◆ Exercise aim: I would like the listing below retyped exactly, line by line.

◆ Provided entries:
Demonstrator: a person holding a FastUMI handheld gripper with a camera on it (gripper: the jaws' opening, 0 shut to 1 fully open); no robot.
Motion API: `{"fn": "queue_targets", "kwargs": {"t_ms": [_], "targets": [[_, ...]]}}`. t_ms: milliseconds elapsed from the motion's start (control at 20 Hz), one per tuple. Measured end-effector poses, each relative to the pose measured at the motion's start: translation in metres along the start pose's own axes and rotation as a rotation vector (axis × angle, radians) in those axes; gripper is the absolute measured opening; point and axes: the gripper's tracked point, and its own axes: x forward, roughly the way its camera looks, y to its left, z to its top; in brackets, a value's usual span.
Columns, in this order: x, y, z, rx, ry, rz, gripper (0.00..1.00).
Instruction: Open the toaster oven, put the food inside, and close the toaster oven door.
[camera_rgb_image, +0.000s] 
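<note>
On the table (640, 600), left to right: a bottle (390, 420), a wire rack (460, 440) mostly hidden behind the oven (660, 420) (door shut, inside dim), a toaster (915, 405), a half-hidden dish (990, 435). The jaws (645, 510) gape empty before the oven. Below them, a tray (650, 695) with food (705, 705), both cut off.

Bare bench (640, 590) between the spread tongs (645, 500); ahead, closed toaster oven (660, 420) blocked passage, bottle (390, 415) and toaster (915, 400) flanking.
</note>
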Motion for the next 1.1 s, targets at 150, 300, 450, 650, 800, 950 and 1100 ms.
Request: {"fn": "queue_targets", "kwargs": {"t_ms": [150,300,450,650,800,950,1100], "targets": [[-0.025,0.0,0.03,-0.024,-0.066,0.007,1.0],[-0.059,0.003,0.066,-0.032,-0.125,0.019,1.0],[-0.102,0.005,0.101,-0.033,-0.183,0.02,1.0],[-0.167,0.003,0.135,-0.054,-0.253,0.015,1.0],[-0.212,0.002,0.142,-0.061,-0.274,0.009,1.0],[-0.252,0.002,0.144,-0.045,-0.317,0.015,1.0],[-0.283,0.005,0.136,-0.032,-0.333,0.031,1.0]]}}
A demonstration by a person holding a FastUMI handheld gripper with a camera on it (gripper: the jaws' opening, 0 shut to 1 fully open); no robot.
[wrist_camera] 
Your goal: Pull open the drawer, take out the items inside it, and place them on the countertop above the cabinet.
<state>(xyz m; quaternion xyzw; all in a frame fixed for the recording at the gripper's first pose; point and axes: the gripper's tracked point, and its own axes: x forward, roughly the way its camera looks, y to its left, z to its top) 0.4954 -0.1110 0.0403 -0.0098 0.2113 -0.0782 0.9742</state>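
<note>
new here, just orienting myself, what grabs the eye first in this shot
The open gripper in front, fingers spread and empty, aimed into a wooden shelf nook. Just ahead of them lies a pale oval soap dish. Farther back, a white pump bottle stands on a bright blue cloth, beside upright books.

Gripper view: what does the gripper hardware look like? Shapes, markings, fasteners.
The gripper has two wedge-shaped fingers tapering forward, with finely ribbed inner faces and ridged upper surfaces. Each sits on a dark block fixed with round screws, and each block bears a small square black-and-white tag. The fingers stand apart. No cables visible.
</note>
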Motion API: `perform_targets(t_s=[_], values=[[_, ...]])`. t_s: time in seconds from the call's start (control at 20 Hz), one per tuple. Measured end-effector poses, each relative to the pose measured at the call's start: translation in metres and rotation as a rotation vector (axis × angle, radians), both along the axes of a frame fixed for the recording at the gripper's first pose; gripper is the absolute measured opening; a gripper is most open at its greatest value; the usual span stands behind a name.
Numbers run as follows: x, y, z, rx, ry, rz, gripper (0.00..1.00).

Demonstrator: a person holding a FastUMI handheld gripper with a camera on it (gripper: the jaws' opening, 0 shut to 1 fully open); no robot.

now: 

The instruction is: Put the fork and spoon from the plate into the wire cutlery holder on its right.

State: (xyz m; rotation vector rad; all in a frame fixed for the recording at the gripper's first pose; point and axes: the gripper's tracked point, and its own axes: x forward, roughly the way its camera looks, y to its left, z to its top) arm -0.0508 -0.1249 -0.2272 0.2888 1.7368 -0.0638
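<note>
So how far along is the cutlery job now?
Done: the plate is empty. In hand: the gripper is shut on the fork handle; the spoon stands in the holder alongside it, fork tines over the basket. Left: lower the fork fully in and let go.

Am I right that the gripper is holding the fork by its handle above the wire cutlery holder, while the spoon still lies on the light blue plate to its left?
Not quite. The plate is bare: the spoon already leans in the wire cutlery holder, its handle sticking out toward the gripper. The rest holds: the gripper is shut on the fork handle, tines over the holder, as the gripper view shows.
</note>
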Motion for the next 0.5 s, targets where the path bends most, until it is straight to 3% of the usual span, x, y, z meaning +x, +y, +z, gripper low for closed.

◆ Task solution:
Demonstrator: a person holding a FastUMI handheld gripper with a camera on it (gripper: the jaws' opening, 0 shut to 1 fully open); no robot.
Motion API: `{"fn": "queue_targets", "kwargs": {"t_ms": [_], "targets": [[_, ...]]}}`. t_ms: milliseconds elapsed from the motion's start (control at 20 Hz), one per tuple. Measured end-effector poses, each relative to the pose measured at the motion's start: translation in metres along the start pose's own axes and rotation as a rotation vector (axis × angle, radians) in those axes; gripper is the absolute measured opening; point and axes: the gripper's tracked point, and its own axes: x forward, roughly the way its camera looks, y to its left, z to its top; in brackets, a value's usual span.
Columns, in this order: x, y, z, rx, ry, rz, gripper (0.00..1.00).
Instruction: Open the toaster oven, put the food inside, and close the toaster oven door.
[camera_rgb_image, +0.000s] 
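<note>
On the table (640, 600), left to right: a bottle (390, 420), a wire rack (460, 440) mostly hidden behind the oven (660, 420) (door shut, inside dim), a toaster (915, 405), a half-hidden dish (990, 435). The jaws (645, 510) gape empty before the oven. Below them, a tray (650, 695) with food (705, 705), both cut off.

Bare bench (640, 590) between the spread tongs (645, 500); ahead, closed toaster oven (660, 420) blocked passage, bottle (390, 415) and toaster (915, 400) flanking.
</note>
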Motion for the next 1.1 s, targets at 150, 300, 450, 650, 800, 950 and 1100 ms.
Request: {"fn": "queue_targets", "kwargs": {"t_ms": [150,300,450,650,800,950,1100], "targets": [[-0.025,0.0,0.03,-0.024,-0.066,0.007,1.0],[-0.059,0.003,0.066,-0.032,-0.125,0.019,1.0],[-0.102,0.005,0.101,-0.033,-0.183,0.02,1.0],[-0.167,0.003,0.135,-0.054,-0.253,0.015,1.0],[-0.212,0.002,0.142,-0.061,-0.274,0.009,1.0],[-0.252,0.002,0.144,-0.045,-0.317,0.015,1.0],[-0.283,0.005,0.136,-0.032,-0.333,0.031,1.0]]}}
A demonstration by a person holding a FastUMI handheld gripper with a camera on it (gripper: the jaws' opening, 0 shut to 1 fully open); no robot.
[wrist_camera] 
Your goal: Pull open the drawer, take out the items inside it, and place them on the countertop above the cabinet.
<state>(xyz m; quaternion xyzw; all in a frame fixed for the recording at the gripper's first pose; point and axes: the gripper's tracked point, and its own axes: x forward, roughly the way its camera looks, y to its left, z to its top) 0.4954 -0.1110 0.0403 -0.0098 0.2113 -0.0782 0.9742</state>
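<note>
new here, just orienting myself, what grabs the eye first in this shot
The open gripper in front, fingers spread and empty, aimed into a wooden shelf nook. Just ahead of them lies a pale oval soap dish. Farther back, a white pump bottle stands on a bright blue cloth, beside upright books.

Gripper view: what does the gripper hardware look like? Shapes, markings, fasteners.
The gripper has two wedge-shaped fingers tapering forward, with finely ribbed inner faces and ridged upper surfaces. Each sits on a dark block fixed with round screws, and each block bears a small square black-and-white tag. The fingers stand apart. No cables visible.
</note>
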Motion API: `perform_targets(t_s=[_], values=[[_, ...]])`. t_s: time in seconds from the call's start (control at 20 Hz), one per tuple. Measured end-effector poses, each relative to the pose measured at the call's start: translation in metres and rotation as a rotation vector (axis × angle, radians), both along the axes of a frame fixed for the recording at the gripper's first pose; gripper is the absolute measured opening; a gripper is most open at its greatest value; the usual span stands behind a name.
Numbers run as follows: x, y, z, rx, ry, rz, gripper (0.00..1.00).

Demonstrator: a person holding a FastUMI handheld gripper with a camera on it (gripper: the jaws' opening, 0 shut to 1 fully open); no robot.

now: 

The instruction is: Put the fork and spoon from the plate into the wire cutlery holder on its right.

State: (xyz m; rotation vector rad; all in a frame fixed for the recording at the gripper's first pose; point and axes: the gripper's tracked point, and its own axes: x forward, roughly the way its camera looks, y to its left, z to its top) arm -0.0508 -0.1249 -0.2272 0.2888 1.7368 -0.0638
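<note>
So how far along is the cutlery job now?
Done: the plate is empty. In hand: the gripper is shut on the fork handle; the spoon stands in the holder alongside it, fork tines over the basket. Left: lower the fork fully in and let go.

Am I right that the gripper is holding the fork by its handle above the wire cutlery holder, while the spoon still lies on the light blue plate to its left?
Not quite. The plate is bare: the spoon already leans in the wire cutlery holder, its handle sticking out toward the gripper. The rest holds: the gripper is shut on the fork handle, tines over the holder, as the gripper view shows.
</note>
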Motion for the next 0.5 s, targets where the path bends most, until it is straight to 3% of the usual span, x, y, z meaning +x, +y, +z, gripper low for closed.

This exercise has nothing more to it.